#### Assignment
Bring together all lines of the material below that contain the string "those".

(Information shown)

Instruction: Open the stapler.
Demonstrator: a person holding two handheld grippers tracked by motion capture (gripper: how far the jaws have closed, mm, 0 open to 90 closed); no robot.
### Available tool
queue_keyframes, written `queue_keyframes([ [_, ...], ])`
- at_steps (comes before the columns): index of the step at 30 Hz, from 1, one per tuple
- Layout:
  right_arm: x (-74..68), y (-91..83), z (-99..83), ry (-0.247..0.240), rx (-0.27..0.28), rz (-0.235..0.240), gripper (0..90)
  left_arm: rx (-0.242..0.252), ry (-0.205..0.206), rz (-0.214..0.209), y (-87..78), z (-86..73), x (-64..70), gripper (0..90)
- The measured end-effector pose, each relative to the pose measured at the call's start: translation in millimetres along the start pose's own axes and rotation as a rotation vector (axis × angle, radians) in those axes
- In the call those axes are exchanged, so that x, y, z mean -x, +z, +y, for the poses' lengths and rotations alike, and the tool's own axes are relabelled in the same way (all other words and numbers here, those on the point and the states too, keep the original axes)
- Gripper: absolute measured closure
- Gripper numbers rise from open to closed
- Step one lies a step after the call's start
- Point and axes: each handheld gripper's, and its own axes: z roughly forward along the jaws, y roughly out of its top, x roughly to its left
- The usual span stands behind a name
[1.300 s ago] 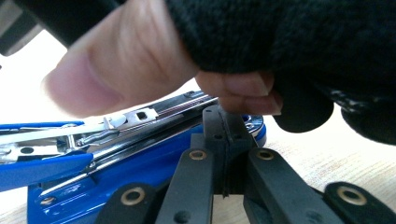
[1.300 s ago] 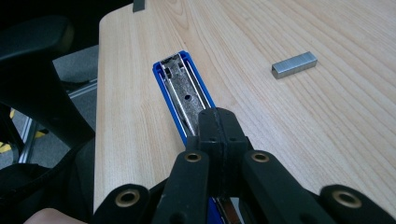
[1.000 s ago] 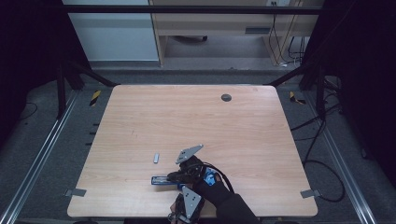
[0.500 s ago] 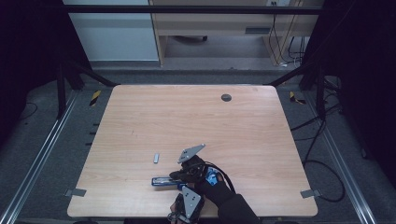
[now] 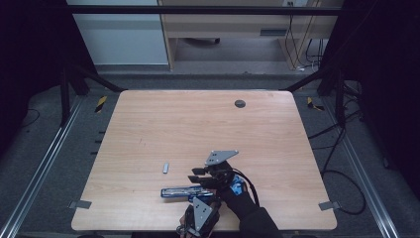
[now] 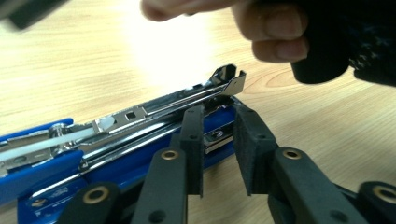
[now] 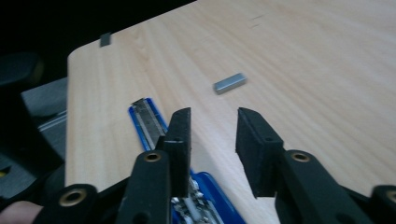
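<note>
A blue stapler (image 5: 181,191) lies opened out near the table's front edge, its silver staple rail (image 6: 163,105) lifted off the blue base. My left gripper (image 5: 207,196) comes in from the front edge, and in the left gripper view (image 6: 218,116) its jaws are shut on the stapler's right end. My right gripper (image 5: 194,174) hovers just behind the stapler, open by a narrow gap with nothing in it (image 7: 214,116). A small grey staple block (image 5: 166,168) lies on the wood to the left, seen ahead of the right jaws (image 7: 229,83). The stapler (image 7: 147,119) runs below the right gripper's left jaw.
The wooden table (image 5: 198,124) has a round dark grommet (image 5: 239,103) near its far edge. Bare fingers (image 6: 275,42) and a dark sleeve hang close above the stapler's end. Metal frame rails and cables surround the table. The front edge lies just below the stapler.
The right gripper has drifted slightly to the right. The stapler, the staple block and the left gripper stay where they were.
</note>
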Motion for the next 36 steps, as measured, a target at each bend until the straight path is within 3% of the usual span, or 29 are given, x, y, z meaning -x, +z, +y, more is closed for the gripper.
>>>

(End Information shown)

#### Answer space
- The measured end-effector pose, each relative to the pose measured at the call's start: translation in millimetres along the start pose's own axes and rotation as a rotation vector (axis × angle, radians) in those axes
- In the call those axes are exchanged, so that x, y, z mean -x, +z, +y, for the poses' lengths and rotations alike, and the tool's own axes are relabelled in the same way (all other words and numbers here, those on the point and the states too, keep the original axes)

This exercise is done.